Right. Understood. Maybe pivoting to the wealth management business. So you talked about the platform a lot. I talk to our financial advisors very frequently, and it just feels like the bank has done, under your leadership, an amazing job of, like, connecting the dots over the last decade, and the willingness of the advisors to sell credit cards or commercial banking products is super high. Just talk to us about that connection between the Thundering Herd and the bank, like how that's evolved over the last 10 years when we think about the 4%-5% NNA growth target that we put out.
If you back up, the idea is that in the Private Bank and Merrill is to you own the entire customer relationship from you, through the life cycle. And so, the advantage we have is from birth to death, you know, we can carry a customer all the way through that. And so their job, and to do that, you have to have everything. It's not only you have transactional accounts and credit with us, as obviously wealth management practice, but as a financial planner, it leads into estate planning, it does, and that locks in. So that holistic approach is often talked about, but tricky to execute. And then the second question is the flows in the business. So if you listen to Lindsay, and Eric, and Katy, they talked about the amount of flow they get from the business banking teammates or vice versa.
And so that connectivity in the market, if you go to Columbus, what got us started it was we had three great Merrill offices, a lot of great colleagues. They could start to work with the business bankers, and you build out so, or Pittsburgh, or other places, Denver, and et cetera, so et cetera.
Right.
So it's very important for that, and it'll be a beneficiary of NII kicking in, NII continuing to kick in. And that'll push them up in the pre-tax margins they have. And so we have industry-leading pre-tax margins. We're one of the biggest in the businesses. It's the least efficient business on our platform, and so one of the things we try to do, but it's one of the highest return on capital business on our platform. So the question is, and they don't really need new capital, the question is, how do I have them do what they do and compete and win in the market and who they are, but secondly, how they contribute more?
It's that interconnectivity is very high, and the teammates continue to do a great job doing it, both in the wealth management businesses and any other businesses working with them. And here in Miami, we got a fellow named Gene Schaefer, and his job is to get all the people in the market to drive that. We score every market, we goal every market. We just, I won't tell you who won, because we'll tell the teams, but we just found out the winner for last year, and y ou know, there's 100 markets are ranked, and, and it's, it's they have great fun, and then we go to the market that wins and take our senior leaders there for a meeting.

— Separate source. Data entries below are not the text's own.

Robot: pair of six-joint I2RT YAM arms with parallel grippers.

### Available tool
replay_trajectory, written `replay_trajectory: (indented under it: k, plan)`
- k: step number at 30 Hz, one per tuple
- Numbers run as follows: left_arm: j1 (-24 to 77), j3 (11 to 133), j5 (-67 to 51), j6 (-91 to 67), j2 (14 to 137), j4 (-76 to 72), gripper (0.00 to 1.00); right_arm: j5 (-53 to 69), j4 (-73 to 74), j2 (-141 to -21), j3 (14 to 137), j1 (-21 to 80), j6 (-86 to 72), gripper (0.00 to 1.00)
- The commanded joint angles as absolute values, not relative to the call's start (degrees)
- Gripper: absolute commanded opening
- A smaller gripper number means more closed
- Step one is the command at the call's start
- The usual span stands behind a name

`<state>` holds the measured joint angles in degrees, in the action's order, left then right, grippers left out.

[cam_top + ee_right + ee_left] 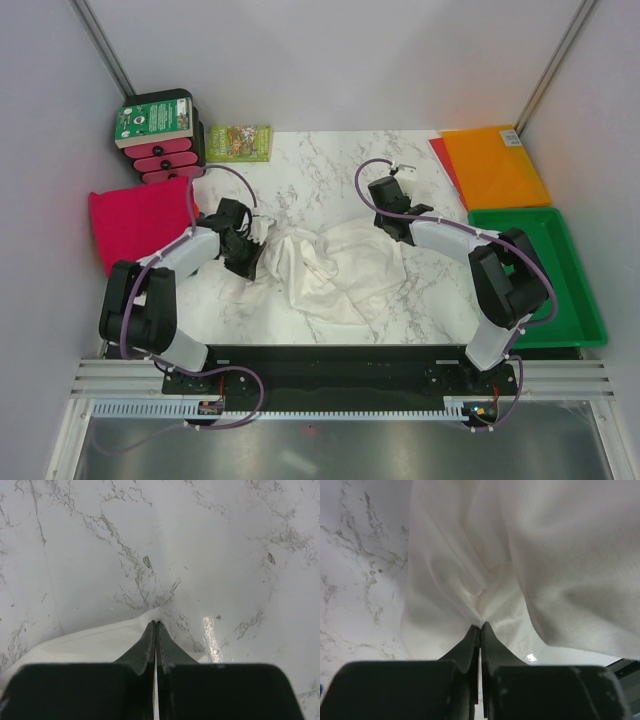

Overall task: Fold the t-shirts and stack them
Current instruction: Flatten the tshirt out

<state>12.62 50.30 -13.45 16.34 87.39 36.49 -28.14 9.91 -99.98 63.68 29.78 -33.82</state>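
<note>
A thin, wrinkly white t-shirt (335, 268) lies crumpled in the middle of the marble table. My left gripper (255, 240) is shut on a pinch of its left edge; in the left wrist view the cloth (485, 565) bunches at the closed tips (480, 626) and hangs in folds. My right gripper (390, 228) is shut on the shirt's upper right corner; in the right wrist view that white corner (100, 642) pokes out past the tips (156, 623) just above the table. A folded magenta-pink t-shirt (135, 220) lies at the left edge. No orange or blue shirt shows.
A green plastic tray (545, 275) stands at the right. A flat orange sheet (493, 165) lies over a red one behind it. A green-labelled box on pink-and-black containers (158, 135) and a green booklet (238, 142) sit at the back left.
</note>
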Motion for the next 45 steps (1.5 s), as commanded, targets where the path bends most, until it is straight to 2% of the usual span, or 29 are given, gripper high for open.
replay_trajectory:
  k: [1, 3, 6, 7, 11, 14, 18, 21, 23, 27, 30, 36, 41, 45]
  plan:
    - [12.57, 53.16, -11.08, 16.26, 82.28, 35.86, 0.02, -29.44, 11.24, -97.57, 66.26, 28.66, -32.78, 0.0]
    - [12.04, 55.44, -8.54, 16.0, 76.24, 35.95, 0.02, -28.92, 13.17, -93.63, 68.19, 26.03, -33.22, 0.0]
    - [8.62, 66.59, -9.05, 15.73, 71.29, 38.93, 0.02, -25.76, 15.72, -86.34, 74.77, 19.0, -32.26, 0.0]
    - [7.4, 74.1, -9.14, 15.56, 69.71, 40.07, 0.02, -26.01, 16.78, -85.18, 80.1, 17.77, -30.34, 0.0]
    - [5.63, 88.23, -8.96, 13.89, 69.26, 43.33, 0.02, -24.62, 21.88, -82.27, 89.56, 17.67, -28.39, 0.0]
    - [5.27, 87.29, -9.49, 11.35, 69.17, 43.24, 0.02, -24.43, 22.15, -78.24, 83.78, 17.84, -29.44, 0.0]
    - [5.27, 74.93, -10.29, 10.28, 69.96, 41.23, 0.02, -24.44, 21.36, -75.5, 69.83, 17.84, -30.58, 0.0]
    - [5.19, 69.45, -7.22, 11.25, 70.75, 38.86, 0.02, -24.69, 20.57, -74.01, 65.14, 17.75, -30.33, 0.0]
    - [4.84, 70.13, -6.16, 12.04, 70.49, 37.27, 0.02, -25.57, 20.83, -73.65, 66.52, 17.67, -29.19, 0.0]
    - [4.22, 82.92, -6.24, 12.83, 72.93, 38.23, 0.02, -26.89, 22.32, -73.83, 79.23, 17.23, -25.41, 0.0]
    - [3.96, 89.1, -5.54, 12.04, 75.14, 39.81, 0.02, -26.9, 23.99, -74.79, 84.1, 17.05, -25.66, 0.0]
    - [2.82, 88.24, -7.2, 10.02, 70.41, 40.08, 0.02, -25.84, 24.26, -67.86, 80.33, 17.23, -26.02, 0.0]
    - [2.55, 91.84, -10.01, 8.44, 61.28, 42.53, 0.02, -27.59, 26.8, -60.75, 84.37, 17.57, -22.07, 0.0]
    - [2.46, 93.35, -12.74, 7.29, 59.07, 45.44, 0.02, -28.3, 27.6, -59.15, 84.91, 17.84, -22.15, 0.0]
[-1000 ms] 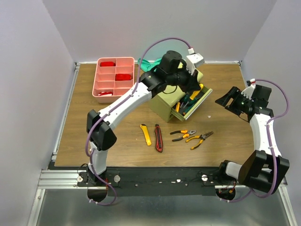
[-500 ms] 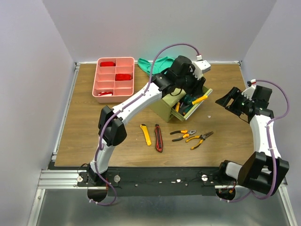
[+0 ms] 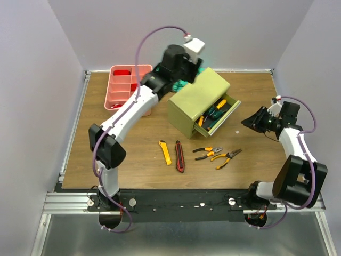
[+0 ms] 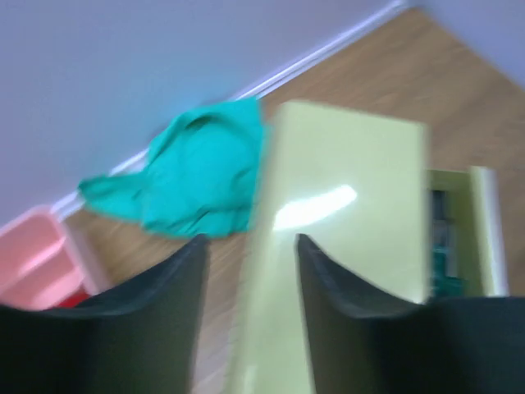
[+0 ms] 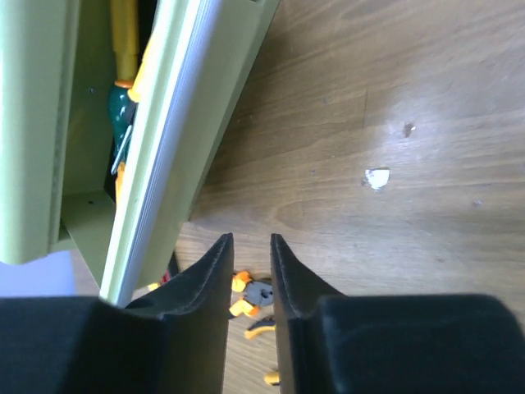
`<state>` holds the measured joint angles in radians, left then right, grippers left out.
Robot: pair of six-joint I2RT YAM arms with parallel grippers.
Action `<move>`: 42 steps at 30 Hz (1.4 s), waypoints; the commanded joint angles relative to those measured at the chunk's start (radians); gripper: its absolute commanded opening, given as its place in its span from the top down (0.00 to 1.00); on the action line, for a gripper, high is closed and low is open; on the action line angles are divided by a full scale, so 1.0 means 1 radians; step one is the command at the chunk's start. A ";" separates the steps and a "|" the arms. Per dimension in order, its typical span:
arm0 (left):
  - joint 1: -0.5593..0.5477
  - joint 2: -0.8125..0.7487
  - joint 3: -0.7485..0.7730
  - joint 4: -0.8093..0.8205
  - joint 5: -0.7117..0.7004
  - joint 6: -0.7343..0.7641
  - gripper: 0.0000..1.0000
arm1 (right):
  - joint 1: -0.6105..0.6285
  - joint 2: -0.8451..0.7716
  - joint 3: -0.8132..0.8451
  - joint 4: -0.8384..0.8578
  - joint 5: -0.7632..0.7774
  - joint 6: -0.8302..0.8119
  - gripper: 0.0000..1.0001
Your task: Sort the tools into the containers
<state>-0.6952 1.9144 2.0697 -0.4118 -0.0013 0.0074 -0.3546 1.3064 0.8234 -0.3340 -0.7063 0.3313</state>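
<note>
Left gripper [image 4: 250,246]: jaws wide apart, empty, hovering over the back of the olive chest [image 3: 200,96]
Right gripper [image 5: 252,242]: jaws nearly together with a narrow gap, nothing held, just right of the chest's open drawer [image 3: 230,113]
Drawer contents: green- and yellow-handled screwdrivers [image 3: 216,113]
Knives: yellow knife [image 3: 166,152] just beside red-black knife [image 3: 179,156], on the table [image 3: 106,154] in front of the chest
Pliers: left pliers [image 3: 206,153] just beside right pliers [image 3: 227,156], right of the knives
Pink tray [image 3: 114,106]: back left, partly behind the left arm [image 3: 128,114]
Green cloth [image 4: 197,176]: behind the chest
</note>
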 commanded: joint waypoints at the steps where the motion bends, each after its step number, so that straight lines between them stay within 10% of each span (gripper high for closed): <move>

So 300 people show up in a market to support the market, and it's a, it's a connected thing, and the financial advisors and the wealth manager, private bankers are critical to that. But it's, it's not some, you know, mind-numbing thing, it's just discipline of execution, time in, time out, and also getting the, our teammates to work with us to understand the, the magic of it all. When you see us be able to handle not only a, a business sale, but the proceeds and legacy planning, you know, that's what we're here for.
Right.
As an institution. Anything short of that, we're not doing our job.
Got it. So when you think about the 4%-5% NNA growth target, is that aspirational, or do you think that g iven everything that you described should be?
We wouldn't have said it unless they could do it.
Okay.
You know, that's whether it's expense operating leverage targets, you know, we don't--we're not here to talk about what. We, one of the reasons why we don't spend as much time is, we want people to focus on the achievements and what we've accomplished. That's what to extrapolate off of, not what somebody tells you about the future. And so we told people we'd be able to operate with operating leverage after we came down the expense growth beginning 18-19, and we've been doing it, you know, this since 2015, 10 years, 40 quarters. We had a streak of five years, we had a streak of about two years, and we've now three out of four quarters.
So if you start to take 20+, I think it was, eight or ten, you know, it's 30+ another two or three, you know, that's a lot of those quarters had operating leverage. But we had to get people to flip from just expense reduction to operating leverage because, frankly, we'd taken out 100,000, 90,000 people. It was. There was not a lot of easy things left. And you're seeing that. So all those commitments were resolute about handling. We measure them carefully, and if Lindsay and Eric wouldn't have been, wouldn't have said that, and we wouldn't have let them say it unless they had a path to get there.
Got it. I guess maybe just moving global banking and markets, you mentioned, like, just consistency of revenue growth. I think as we think about year-to-date activity, like, is it started out as expected, better than, like, yeah?
Yeah, everything's consistent with what we expected. And, you know, so if you look at it two ways, it's still a month and a half into the quarter, but everything's as we expected, is coming in. The markets are getting their traditional kick in the first part of the year from all our good clients out there. And the, you know, the real question is, does the market environment affect, you know, some of the investment banking? But as we look at it, there's enough other activity-
Right.
That there's specified areas that are, you know, talked about all the time, and we don't need to get into that because it's the expertise of these people out here to figure out. But, you know, but at the end of the day, the activity around is strong. So we feel good about the investment banking, good about markets. Loan growth's where it's coming, where we want. Deposit growth is good, so it's setting up to be what we said it would be.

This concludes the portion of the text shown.